Thousands of people protested in cities and towns across Australia Sunday against the government's efforts to deport a Tamil family back to Sri Lanka.
The asylum seeker family of four, including two children aged 4 and 2 born in Australia, are being held in a detention centre on remote Christmas Island while a last-minute appeal against their deportation is heard this week in a Melbourne court.
The parents say their family will face persecution as Tamils if they return to Sri Lanka. Greens leader Richard Di Natale accused the government of cruelty in deporting the family, who are supported by the community in the remote Queensland village of Biloela where they had lived for the past four years.
"This is senseless cruelty, this is cruelty for the sake of being cruel," Di Natale told a rally in Melbourne, the Australian Associated Press reported. Home Affairs Minister Peter Dutton has refused to budge despite mounting pressure from the community and opposition politicians to let the family stay.

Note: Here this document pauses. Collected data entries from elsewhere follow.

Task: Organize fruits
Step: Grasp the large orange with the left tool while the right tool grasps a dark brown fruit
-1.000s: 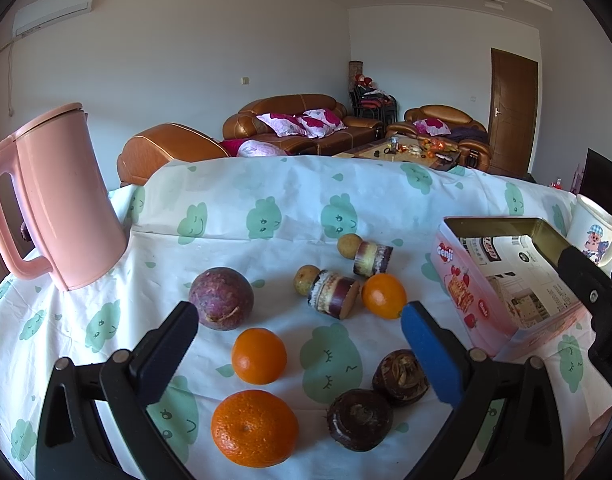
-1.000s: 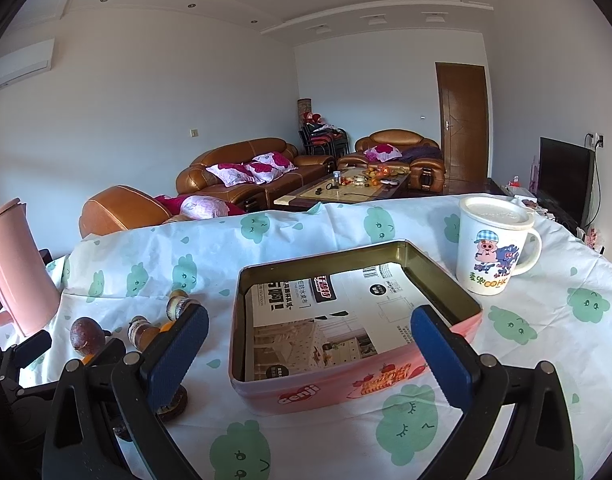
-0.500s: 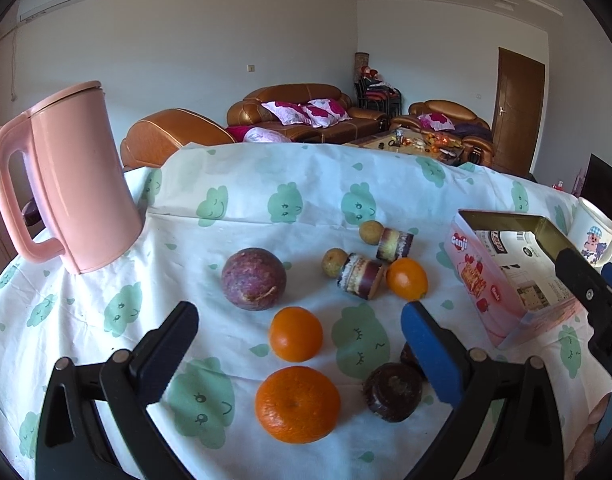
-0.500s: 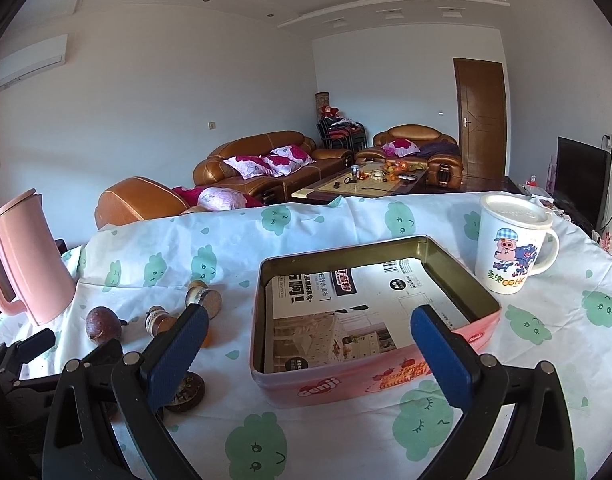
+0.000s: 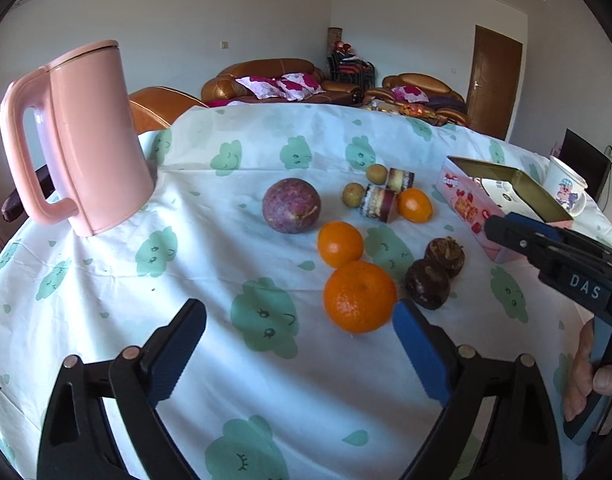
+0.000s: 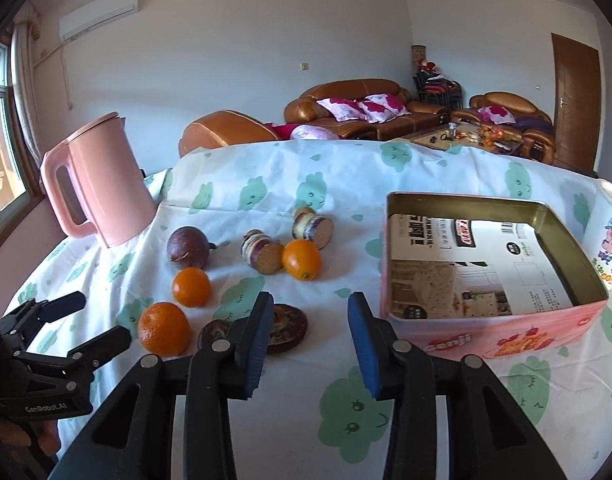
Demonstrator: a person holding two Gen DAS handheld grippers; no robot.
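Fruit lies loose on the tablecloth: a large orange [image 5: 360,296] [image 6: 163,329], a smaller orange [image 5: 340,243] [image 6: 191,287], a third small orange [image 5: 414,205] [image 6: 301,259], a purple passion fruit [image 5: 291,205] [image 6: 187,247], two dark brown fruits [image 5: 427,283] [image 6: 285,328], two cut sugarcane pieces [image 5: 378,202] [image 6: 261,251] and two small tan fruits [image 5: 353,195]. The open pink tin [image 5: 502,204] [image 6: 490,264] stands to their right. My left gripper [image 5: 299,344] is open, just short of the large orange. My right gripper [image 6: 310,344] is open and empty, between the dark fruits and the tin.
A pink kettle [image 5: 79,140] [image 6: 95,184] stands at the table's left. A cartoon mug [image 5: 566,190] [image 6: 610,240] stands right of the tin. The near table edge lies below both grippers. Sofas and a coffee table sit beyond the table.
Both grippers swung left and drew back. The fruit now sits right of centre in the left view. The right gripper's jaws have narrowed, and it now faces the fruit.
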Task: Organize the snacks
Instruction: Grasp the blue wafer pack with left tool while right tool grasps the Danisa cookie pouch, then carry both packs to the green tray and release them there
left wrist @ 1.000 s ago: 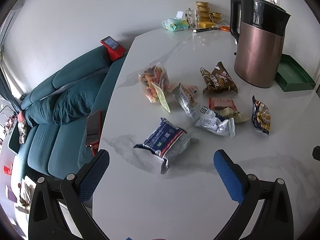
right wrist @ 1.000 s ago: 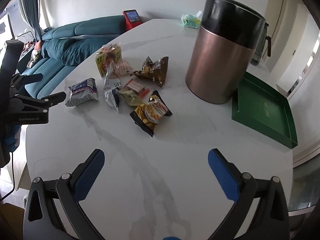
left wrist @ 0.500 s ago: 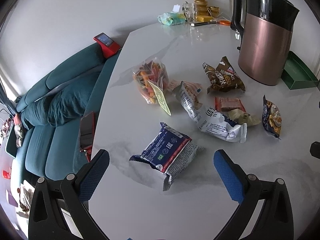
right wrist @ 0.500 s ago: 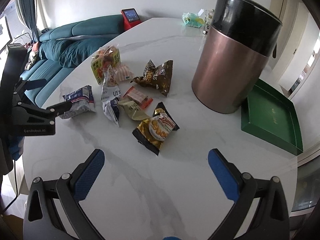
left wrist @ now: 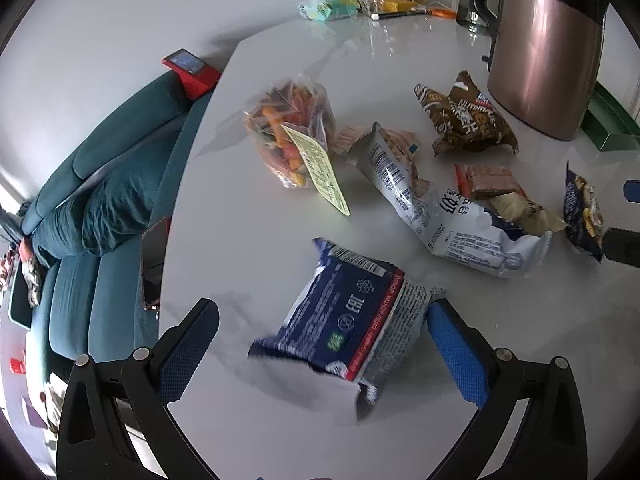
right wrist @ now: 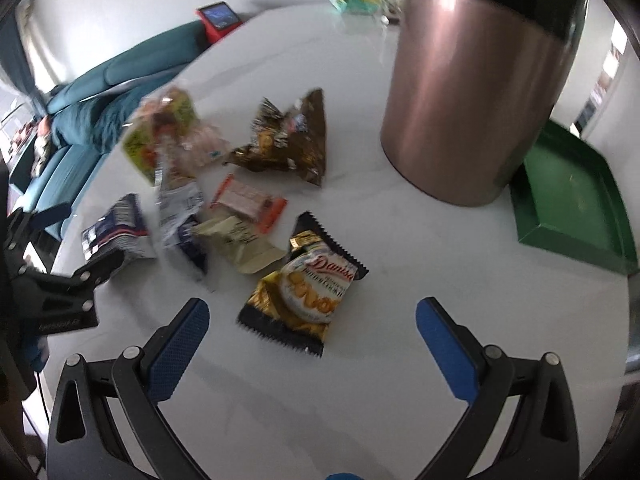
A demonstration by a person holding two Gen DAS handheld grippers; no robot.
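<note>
Blue-padded tongs, both wide, approaching first picks.
Your left gripper (left wrist: 322, 332) straddles the navy packet (left wrist: 348, 320) on the marble table (left wrist: 248, 216); right gripper (right wrist: 312, 336) faces the gold packet (right wrist: 306, 292). Next, lower and close, probably then carry to the green tray (right wrist: 572, 196).

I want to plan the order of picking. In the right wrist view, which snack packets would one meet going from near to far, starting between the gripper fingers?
Gold and black cookie packet → beige crumpled wrapper → orange-edged clear wafer packet → brown and gold crinkled bag.
</note>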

 Dutton said Friday that the parents arrived illegally by boat and successive courts had ruled the family did not qualify as refugees so they were "not owed protection" by Australia.
Priya, Nadesalingam and their Australian born children Kopika, 4, and Tharunicaa, 2, were at the centre of dramatic scenes on Friday when migration officials bundled them onto a midnight government flight from Melbourne to Sri Lanka. They were offloaded in the far-northern city of Darwin after a court granted an injunction against the deportation, but Saturday they were then flown to Christmas Island.
Speaking by phone to the national broadcaster ABC by phone from Christmas Island Sunday, Priya said they were all alone in the centre and the children were constantly crying. The family's lawyer, Carina Ford, said she understood they were the only inmates of the Christmas Island detention centre. She said keeping them behind bars so far away made it more difficult to present their case in a Melbourne court before the injunction ends on Wednesday.
The case centres on 2-year-old Tharunicaa, who has not been assessed for a protection visa.